-- Opening Marker --

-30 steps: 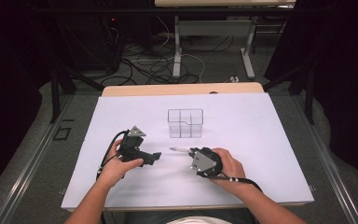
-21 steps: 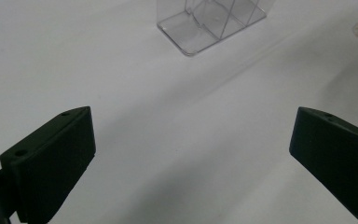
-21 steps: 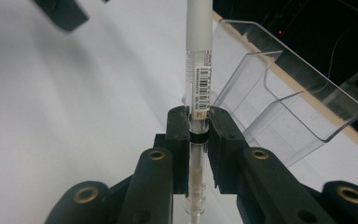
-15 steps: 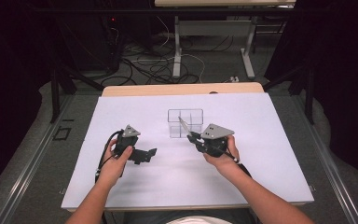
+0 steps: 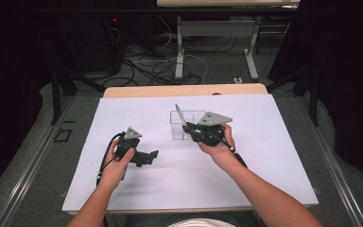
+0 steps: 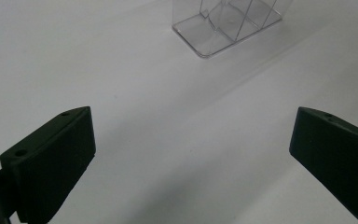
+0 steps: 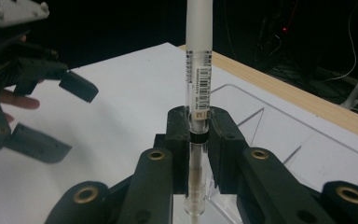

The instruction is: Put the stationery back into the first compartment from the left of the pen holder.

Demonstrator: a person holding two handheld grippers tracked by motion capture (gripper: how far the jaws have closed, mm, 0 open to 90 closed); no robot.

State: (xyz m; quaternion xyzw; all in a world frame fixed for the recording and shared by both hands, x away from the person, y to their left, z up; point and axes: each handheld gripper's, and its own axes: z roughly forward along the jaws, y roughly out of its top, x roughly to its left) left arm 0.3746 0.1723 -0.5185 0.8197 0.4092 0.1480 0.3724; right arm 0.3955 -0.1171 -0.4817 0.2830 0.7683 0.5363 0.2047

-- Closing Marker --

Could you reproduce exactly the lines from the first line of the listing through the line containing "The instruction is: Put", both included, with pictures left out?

-30 steps: 
-21 steps: 
-21 steps: 
-15 steps: 
+0 steps: 
+0 steps: 
+0 steps: 

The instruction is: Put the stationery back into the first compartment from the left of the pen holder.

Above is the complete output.